▶ ABOUT THIS TASK
List each line of the data that holds the string "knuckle", please.

───── INPUT DATA

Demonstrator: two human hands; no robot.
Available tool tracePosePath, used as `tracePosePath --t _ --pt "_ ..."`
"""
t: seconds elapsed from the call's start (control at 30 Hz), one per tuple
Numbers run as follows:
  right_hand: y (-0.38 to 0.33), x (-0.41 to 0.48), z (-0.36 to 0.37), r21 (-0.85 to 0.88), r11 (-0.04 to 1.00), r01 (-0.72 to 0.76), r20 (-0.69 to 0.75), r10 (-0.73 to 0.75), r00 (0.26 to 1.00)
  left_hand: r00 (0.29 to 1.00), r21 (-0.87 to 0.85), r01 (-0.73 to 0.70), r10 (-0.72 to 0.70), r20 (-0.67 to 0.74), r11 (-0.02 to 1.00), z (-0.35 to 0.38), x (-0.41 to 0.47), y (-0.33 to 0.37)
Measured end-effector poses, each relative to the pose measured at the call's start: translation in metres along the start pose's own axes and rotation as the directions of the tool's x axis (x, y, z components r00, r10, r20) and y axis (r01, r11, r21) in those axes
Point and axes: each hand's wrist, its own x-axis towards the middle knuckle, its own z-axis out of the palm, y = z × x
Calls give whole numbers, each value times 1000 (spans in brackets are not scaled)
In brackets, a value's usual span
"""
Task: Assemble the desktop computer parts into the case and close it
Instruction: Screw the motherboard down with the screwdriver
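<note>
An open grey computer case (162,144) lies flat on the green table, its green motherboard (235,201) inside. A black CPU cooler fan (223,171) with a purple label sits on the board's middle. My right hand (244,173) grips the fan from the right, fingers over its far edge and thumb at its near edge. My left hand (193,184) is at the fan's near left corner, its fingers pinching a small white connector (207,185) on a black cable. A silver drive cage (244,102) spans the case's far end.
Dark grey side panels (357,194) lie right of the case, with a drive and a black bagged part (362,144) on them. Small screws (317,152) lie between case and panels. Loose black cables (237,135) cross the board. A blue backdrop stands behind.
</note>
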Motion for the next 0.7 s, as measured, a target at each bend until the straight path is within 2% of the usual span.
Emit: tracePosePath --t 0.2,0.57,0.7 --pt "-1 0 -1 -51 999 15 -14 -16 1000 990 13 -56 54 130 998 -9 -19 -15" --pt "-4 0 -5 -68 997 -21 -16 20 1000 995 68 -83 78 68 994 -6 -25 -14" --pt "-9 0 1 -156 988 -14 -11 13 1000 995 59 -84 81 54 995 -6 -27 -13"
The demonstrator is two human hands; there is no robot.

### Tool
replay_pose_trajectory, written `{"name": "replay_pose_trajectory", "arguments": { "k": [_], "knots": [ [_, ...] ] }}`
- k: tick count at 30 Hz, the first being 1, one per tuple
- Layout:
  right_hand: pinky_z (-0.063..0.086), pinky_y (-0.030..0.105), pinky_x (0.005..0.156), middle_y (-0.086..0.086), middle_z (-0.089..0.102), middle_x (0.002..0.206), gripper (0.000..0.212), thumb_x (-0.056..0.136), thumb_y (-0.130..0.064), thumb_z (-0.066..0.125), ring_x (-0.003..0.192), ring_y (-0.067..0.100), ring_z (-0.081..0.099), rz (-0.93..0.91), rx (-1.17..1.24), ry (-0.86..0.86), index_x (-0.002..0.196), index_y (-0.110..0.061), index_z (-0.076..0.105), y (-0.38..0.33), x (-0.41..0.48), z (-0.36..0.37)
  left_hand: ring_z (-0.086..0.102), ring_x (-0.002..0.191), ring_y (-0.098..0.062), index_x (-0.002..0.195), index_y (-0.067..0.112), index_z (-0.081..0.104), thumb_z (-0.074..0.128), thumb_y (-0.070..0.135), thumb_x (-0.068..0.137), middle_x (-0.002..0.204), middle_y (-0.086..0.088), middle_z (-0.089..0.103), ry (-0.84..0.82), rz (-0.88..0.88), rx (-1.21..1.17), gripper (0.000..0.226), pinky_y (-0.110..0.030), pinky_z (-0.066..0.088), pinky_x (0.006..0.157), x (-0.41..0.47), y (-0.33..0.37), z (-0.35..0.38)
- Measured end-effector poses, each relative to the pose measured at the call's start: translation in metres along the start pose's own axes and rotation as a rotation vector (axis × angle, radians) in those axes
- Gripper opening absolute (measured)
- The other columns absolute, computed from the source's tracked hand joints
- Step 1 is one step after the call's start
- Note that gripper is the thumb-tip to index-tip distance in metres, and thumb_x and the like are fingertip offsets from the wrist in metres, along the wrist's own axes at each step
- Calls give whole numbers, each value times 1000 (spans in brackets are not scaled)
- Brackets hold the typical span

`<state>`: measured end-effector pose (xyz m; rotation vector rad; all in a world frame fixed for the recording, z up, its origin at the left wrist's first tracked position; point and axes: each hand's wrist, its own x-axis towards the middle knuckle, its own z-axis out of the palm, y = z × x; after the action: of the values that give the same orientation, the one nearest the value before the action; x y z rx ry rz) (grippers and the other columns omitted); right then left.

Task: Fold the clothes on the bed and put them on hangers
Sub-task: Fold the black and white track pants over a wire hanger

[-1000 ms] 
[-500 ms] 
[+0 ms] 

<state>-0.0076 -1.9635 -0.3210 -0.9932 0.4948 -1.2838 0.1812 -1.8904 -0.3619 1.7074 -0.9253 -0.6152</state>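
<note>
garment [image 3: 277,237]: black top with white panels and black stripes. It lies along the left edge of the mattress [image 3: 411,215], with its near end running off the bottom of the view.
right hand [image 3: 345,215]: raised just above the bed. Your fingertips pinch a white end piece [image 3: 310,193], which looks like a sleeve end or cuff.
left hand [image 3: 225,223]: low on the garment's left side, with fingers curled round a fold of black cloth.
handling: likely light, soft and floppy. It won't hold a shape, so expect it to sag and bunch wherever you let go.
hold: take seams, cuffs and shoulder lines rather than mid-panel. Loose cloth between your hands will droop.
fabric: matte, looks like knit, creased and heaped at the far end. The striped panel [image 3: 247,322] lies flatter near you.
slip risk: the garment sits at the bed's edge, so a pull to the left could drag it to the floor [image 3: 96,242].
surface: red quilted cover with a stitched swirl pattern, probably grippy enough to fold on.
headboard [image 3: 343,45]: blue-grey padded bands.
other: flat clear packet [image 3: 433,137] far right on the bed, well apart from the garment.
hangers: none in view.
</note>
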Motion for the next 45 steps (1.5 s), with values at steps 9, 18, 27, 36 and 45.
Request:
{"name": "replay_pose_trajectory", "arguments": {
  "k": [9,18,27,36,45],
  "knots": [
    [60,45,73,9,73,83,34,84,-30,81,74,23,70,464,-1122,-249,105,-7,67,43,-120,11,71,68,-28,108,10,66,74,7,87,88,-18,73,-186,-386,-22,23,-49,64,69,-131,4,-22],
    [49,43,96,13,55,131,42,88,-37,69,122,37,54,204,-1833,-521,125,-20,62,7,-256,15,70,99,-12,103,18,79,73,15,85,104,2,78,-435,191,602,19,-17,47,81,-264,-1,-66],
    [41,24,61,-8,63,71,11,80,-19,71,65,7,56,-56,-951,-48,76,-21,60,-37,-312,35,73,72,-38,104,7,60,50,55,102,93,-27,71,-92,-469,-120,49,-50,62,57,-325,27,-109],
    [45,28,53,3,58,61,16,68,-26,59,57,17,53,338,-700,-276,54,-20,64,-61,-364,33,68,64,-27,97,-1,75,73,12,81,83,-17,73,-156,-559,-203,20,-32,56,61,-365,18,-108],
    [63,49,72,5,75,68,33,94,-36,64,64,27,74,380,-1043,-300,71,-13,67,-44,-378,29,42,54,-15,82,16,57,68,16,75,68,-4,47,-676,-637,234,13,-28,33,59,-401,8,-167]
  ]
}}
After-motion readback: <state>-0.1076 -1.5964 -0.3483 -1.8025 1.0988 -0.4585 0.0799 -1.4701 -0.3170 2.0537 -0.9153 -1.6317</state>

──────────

▶ RESPONSE
Point and axes: each hand's wrist, its own x-axis towards the middle knuckle, its own z-axis out of the palm, y = z × x
`<state>`: measured end-effector pose (xyz m; rotation vector rad; all in a world frame fixed for the recording, z up, its origin at the left wrist's first tracked position; point and axes: each hand's wrist, its own x-axis towards the middle knuckle, its own z-axis out of the palm, y = z × x; after the action: of the values that give the same orientation, the one nearest the value before the action; x y z rx ry rz) (grippers and the other columns omitted); right then left.

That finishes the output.